We should be able to win this one.


----------



## truebluefan (May 27, 2002)

*rlucas4257*

Memphis 104
Chicago 87


----------



## Chicago_Cow (Mar 5, 2003)

Last night game has a chance of upset. This game spells blowout from start to finish

Grizzlies 100
Bulls 80


----------



## fl_flash (Aug 19, 2002)

I'll get this one in while I get a chance...

We should win but I don't like how Memphis matches up with us. AD and JYD have GOT to show up and give us even a little offense. I'm going with the Kool-Aid on this one.

Bulls 87
Memphis 82


----------



## european (Jun 8, 2002)

> Originally posted by <b>fl_flash</b>!
> 
> 
> We should win but I don't like how Memphis matches up with us.

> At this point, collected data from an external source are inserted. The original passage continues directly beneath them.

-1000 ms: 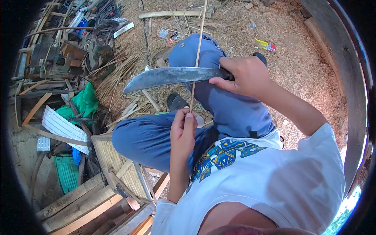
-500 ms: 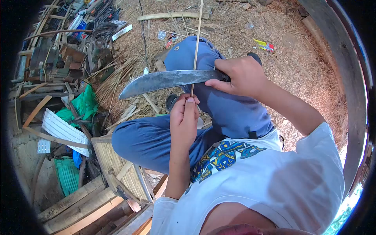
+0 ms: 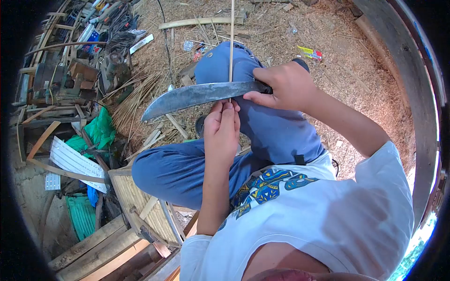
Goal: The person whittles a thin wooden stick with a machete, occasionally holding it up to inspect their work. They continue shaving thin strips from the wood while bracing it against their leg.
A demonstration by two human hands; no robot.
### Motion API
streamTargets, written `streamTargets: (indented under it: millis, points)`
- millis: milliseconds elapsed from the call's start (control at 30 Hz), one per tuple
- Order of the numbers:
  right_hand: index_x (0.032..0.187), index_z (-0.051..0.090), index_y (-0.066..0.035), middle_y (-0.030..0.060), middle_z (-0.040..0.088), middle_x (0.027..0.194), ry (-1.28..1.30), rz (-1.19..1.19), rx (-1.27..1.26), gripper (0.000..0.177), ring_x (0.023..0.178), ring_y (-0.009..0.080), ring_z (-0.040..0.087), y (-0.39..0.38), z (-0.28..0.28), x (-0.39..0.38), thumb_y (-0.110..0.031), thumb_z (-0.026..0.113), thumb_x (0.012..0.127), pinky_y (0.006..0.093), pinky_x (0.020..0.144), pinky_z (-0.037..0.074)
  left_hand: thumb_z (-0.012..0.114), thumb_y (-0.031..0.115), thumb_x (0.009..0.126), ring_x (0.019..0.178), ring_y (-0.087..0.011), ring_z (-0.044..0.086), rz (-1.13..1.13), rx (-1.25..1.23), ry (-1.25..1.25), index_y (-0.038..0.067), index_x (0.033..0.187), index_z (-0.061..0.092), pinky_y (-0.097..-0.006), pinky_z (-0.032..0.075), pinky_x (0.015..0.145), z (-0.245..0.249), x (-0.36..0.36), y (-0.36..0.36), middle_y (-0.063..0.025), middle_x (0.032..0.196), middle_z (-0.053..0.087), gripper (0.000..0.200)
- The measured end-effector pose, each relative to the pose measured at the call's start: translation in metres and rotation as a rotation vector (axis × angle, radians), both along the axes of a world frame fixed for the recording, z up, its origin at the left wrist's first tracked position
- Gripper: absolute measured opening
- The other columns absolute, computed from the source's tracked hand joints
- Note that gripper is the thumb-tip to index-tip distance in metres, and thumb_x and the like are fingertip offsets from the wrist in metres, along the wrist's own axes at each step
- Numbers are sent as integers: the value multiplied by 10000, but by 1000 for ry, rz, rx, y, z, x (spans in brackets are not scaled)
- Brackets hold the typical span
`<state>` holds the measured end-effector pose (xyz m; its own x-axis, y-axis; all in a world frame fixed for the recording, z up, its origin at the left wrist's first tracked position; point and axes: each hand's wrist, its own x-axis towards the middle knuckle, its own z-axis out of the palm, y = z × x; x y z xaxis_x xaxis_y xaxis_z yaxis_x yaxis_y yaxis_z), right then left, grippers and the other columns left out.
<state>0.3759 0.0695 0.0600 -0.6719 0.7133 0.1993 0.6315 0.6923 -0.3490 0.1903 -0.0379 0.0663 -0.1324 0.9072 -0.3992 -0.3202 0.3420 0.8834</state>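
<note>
My right hand (image 3: pixel 285 88) is closed round the dark handle of a machete (image 3: pixel 197 97), whose broad blade points left across my raised knee. A thin bamboo strip (image 3: pixel 231 51) runs away from me, passing under the blade. My left hand (image 3: pixel 223 124) pinches the near end of the strip just below the blade's lower edge. Blade and strip cross over the blue trousers (image 3: pixel 276 131), close to the left fingertips. The far end of the strip leaves the top of the view.
Wood shavings (image 3: pixel 337 79) cover the ground. A bundle of thin strips (image 3: pixel 138 100) lies to the left, near a green plastic bag (image 3: pixel 101 129) and a white slatted panel (image 3: pixel 77 161). A yellow and red packet (image 3: pixel 310 52) lies beyond my right hand. A curved beam (image 3: pixel 412 61) borders the right side.
My left hand has moved slightly up, nearer the blade, and less of the strip shows between them. The machete stays at almost the same place. The view has shifted slightly.
</note>
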Motion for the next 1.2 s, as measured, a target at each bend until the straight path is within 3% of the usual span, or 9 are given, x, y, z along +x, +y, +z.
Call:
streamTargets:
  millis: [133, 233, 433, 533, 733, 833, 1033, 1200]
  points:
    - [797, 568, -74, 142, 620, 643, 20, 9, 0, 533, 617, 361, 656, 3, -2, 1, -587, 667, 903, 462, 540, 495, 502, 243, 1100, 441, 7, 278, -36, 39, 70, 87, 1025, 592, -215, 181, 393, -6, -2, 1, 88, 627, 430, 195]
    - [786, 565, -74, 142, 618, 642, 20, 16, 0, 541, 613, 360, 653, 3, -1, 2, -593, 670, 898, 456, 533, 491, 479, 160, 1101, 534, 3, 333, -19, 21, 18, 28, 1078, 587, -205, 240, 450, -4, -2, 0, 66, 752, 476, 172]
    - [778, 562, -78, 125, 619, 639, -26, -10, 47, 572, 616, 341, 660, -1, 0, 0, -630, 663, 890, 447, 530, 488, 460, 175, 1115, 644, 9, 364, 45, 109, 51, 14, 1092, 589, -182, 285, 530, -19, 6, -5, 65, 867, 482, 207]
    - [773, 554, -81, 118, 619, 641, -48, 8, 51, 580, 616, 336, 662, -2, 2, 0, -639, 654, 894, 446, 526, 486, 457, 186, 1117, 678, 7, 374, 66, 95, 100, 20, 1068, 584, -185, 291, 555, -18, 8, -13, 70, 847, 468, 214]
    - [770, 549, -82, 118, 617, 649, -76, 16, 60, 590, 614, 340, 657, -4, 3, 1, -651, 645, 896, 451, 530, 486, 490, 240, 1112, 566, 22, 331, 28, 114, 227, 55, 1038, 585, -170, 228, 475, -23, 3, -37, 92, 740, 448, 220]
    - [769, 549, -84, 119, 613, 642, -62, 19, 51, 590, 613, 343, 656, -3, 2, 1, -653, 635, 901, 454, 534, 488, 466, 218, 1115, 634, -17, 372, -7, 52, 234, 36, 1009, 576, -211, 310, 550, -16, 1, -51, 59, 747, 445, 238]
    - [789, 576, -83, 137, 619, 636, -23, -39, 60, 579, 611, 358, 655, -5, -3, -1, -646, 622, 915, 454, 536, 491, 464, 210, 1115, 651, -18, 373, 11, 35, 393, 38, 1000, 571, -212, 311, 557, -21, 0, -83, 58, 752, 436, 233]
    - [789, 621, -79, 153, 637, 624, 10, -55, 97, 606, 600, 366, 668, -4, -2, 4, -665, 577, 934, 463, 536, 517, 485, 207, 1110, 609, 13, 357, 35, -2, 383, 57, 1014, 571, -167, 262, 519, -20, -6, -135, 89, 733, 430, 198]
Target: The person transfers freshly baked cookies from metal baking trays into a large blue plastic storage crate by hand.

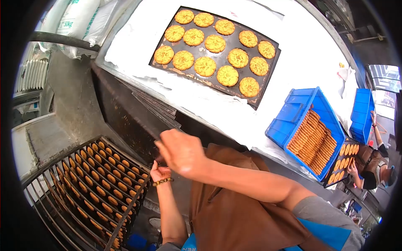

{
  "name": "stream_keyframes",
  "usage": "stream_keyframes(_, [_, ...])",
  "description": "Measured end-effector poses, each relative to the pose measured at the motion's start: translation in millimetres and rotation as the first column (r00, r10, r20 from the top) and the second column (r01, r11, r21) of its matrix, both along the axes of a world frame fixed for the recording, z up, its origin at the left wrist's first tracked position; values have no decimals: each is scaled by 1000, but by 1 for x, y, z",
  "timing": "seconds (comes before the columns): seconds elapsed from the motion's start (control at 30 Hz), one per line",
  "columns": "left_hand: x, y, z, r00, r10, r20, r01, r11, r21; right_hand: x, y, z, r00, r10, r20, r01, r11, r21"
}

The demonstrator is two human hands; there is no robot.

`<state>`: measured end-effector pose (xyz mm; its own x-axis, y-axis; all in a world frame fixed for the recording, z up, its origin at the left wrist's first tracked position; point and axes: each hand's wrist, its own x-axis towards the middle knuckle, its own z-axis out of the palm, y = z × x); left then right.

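Right hand (182, 152) over left hand (161, 171), below the table (293, 54) edge, beside the rack (96, 180); both grips hidden, cannot tell.

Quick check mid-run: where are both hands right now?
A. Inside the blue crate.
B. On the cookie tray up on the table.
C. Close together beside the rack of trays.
C: the left hand and right hand are close together next to the rack, apart from the blue crate and the cookie tray on the table.
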<state>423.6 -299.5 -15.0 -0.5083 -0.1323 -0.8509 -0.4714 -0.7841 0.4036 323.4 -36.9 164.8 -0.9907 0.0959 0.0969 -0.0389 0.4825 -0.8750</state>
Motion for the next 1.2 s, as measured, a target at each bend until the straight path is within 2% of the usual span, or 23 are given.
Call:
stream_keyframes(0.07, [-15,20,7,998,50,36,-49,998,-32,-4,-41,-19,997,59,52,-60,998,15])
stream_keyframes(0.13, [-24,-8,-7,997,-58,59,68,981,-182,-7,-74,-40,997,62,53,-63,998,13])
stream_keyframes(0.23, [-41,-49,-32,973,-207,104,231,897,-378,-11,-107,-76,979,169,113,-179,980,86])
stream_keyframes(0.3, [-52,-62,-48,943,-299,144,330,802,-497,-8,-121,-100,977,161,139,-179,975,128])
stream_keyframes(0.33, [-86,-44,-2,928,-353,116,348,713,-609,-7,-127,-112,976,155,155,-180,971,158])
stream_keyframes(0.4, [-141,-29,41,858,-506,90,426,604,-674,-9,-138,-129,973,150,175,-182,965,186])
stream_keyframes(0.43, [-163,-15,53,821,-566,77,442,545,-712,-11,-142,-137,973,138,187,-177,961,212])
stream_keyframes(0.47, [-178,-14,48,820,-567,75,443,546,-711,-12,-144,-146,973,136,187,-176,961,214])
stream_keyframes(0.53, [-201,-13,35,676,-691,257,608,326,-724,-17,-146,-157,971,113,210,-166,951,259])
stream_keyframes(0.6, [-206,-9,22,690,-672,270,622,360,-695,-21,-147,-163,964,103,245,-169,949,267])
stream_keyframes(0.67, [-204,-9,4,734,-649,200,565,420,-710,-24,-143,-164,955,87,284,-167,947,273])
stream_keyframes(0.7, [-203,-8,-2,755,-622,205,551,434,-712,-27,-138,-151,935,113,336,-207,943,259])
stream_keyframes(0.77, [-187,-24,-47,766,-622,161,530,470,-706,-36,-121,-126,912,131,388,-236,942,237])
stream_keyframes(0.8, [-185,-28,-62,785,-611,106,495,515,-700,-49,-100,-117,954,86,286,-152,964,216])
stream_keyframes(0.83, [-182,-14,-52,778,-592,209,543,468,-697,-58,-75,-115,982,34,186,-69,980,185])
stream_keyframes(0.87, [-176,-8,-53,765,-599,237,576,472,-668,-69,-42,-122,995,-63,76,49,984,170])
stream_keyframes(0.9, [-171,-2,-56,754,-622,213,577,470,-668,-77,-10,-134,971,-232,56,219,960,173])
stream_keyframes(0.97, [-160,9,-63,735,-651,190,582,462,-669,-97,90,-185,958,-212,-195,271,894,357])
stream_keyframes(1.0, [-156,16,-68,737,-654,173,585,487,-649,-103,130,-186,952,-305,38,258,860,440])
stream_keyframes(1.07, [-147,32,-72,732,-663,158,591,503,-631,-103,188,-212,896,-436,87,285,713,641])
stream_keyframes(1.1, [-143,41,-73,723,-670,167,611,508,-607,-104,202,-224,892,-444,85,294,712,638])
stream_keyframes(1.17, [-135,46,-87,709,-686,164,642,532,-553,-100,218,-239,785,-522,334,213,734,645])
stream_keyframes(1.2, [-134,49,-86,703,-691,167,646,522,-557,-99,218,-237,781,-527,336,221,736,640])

A Bulls fan saying they SHOULD win vs Memphis.
Funny.


----------



## Benny the Bull (Jul 25, 2002)

Grizzlies 96

Bulls 88


----------



## Fizer Fanatic (Jun 20, 2002)

Bullz 91
Grizz 85


----------



## AL9045 (Nov 27, 2003)

Grizzlies 110.
Bulls 88.


----------



## mizenkay (Dec 29, 2003)

phooeey. no reason, just phooeey.

*BULLS 89
GRIZ 82*


----------



## MikeDC (Jul 16, 2002)

Grizzlies 95
Bulls 85


----------



## MJG (Jun 29, 2003)

Can't bet against a western playoff team.

Grizzlies 97
Bulls 88


----------



## such sweet thunder (May 30, 2002)

Bulls 98
Griz 92


----------



## elias03 (Nov 8, 2003)

bulls 96
grizzlies 88


----------



## Ron Mexico (Feb 14, 2004)

Grizzlies 105
Bulls 102


----------



## ChiBulls2315 (Aug 11, 2002)

Bulls 97
Grizz 91


----------



## dsouljah9 (Jul 9, 2002)

Bulls 89

Grizzlies 78


----------



## 7thwatch (Jul 18, 2002)

Grizz win

Grizz 93
Bulls 90


----------



## ViciousFlogging (Sep 3, 2003)

Grizz 101
Bulls 93

Gasol 24
Crawford 17


----------



## Weasel (Oct 18, 2003)

Grizzlies 102
Bulls 91


----------



## rlucas4257 (Jun 1, 2002)

grizz 86
Bulls 78

Gasol with 28
Erob with 24


----------



## BenDengGo (Feb 1, 2004)

bulls 86
grizzlies 95


----------



## Shinky (Feb 4, 2004)

Bulls 91/ Grizz 83

Bulls own the Grizz for 3/4ths of the game.

Curry;

23pts, 8rbs

Kirk;

14pts, 9 dimes, 4rebs

JC;

22pts, 6 dimes


----------



## Darius Miles Davis (Aug 2, 2002)

86









84

Leading Scorers:








19









26


----------



## spongyfungy (Oct 22, 2003)

Right now it's 21-16 in favor of Memphis winning

Mighty bleak for the Bulls

Memphis 98
Bulls 94

Curry high scorer with 28


----------



## Sánchez AF (Aug 10, 2003)

*.*

Griz 90
Bulls 95


----------



## Dakota (Aug 18, 2002)

Griz-235
Bulls-234 

Williams 43 points, 27 assists 
Gasol 78 points, 45 rebounds 
Posey 17 points, 19 rebounds 


Chandler 37 points, 58 rebounds 
Curry 69 points, 45 rebounds
Crawford 67 points, 15 assists, 19 rebounds, 4 steals 

Great game.


----------



## Shinky (Feb 4, 2004)

Darius-Miles-Davis;

That post was so cool! :yes:


----------



## Rodman (Feb 5, 2004)

Bulls 92
Grizz 87

can't help it I have to predict a bulls win... I'm still a believer...


----------



## Jim Ian (Aug 6, 2002)

Bulls: 96
Grizz: 95

It's about time we had a game winning shot this year.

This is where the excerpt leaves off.